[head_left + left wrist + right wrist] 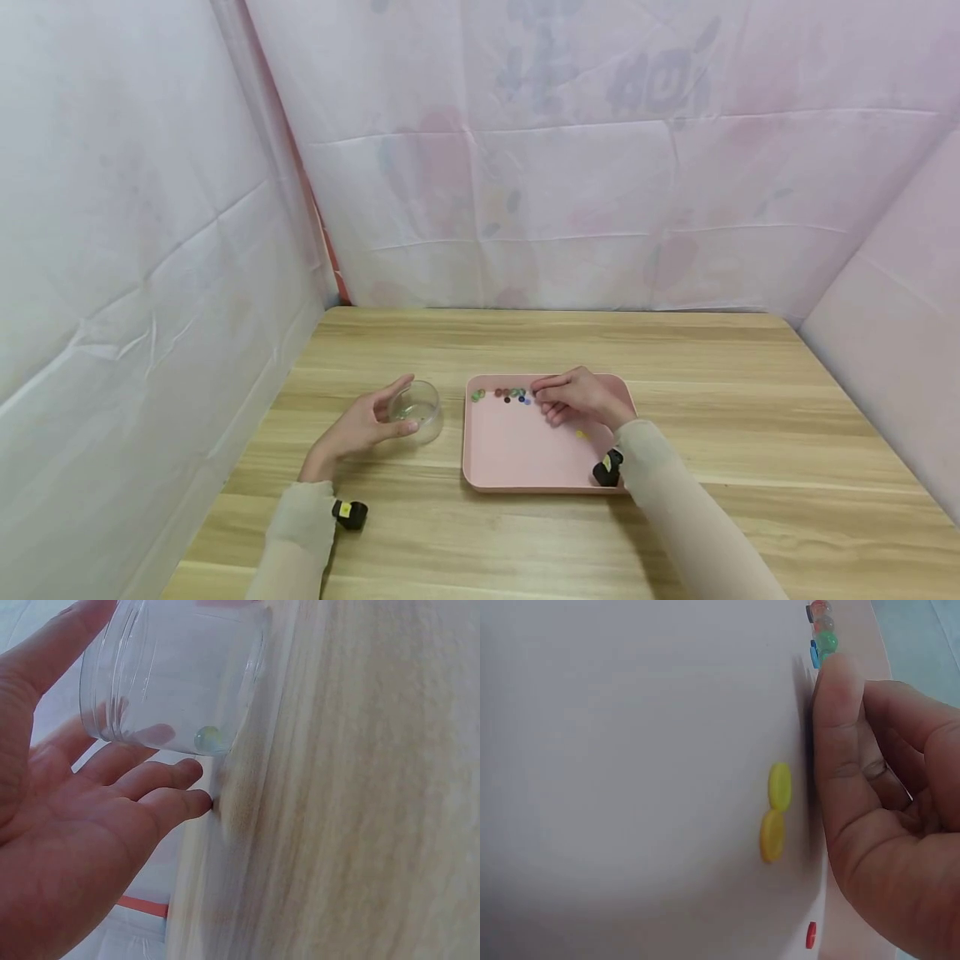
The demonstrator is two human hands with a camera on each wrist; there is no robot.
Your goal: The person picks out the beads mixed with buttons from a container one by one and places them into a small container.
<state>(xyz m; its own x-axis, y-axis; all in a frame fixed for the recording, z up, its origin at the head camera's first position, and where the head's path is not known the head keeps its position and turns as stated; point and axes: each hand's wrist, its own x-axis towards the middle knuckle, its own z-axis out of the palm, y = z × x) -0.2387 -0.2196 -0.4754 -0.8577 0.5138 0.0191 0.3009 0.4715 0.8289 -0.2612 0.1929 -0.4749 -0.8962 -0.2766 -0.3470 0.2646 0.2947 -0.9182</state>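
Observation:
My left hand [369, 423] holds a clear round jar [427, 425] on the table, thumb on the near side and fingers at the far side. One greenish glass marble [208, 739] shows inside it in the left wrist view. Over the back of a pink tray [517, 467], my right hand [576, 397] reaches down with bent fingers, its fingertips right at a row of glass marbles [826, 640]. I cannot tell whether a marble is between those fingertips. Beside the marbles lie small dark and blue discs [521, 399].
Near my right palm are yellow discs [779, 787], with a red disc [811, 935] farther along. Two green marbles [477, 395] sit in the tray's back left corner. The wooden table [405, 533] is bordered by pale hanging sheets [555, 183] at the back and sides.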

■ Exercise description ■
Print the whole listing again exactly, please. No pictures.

■ Solution below ■
[head_left + left wrist + right wrist] 
The demonstrator is two human hands with a camera on each wrist; there is no robot.
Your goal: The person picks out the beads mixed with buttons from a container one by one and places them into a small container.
<state>(xyz m; its own x-axis, y-axis; all in a frame fixed for the recording, z up, its origin at the head camera's first position, and where the head's path is not known the head keeps its position and turns as stated; point and axes: each hand's wrist, its own x-axis towards the middle knuckle, its own z-axis out of the palm, y = z × x) -0.2387 -0.2196 -0.4754 -0.8577 0.5138 0.0191 0.3009 0.4715 0.8289 -0.2612 0.1929 -0.4749 -0.8962 -0.2766 -0.3470 0.2646 0.2947 -0.9182</state>
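Observation:
My left hand [369, 423] holds a clear round jar [427, 425] on the table, thumb on the near side and fingers at the far side. One greenish glass marble [208, 739] shows inside it in the left wrist view. Over the back of a pink tray [517, 467], my right hand [576, 397] reaches down with bent fingers, its fingertips right at a row of glass marbles [826, 640]. I cannot tell whether a marble is between those fingertips. Beside the marbles lie small dark and blue discs [521, 399].
Near my right palm are yellow discs [779, 787], with a red disc [811, 935] farther along. Two green marbles [477, 395] sit in the tray's back left corner. The wooden table [405, 533] is bordered by pale hanging sheets [555, 183] at the back and sides.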

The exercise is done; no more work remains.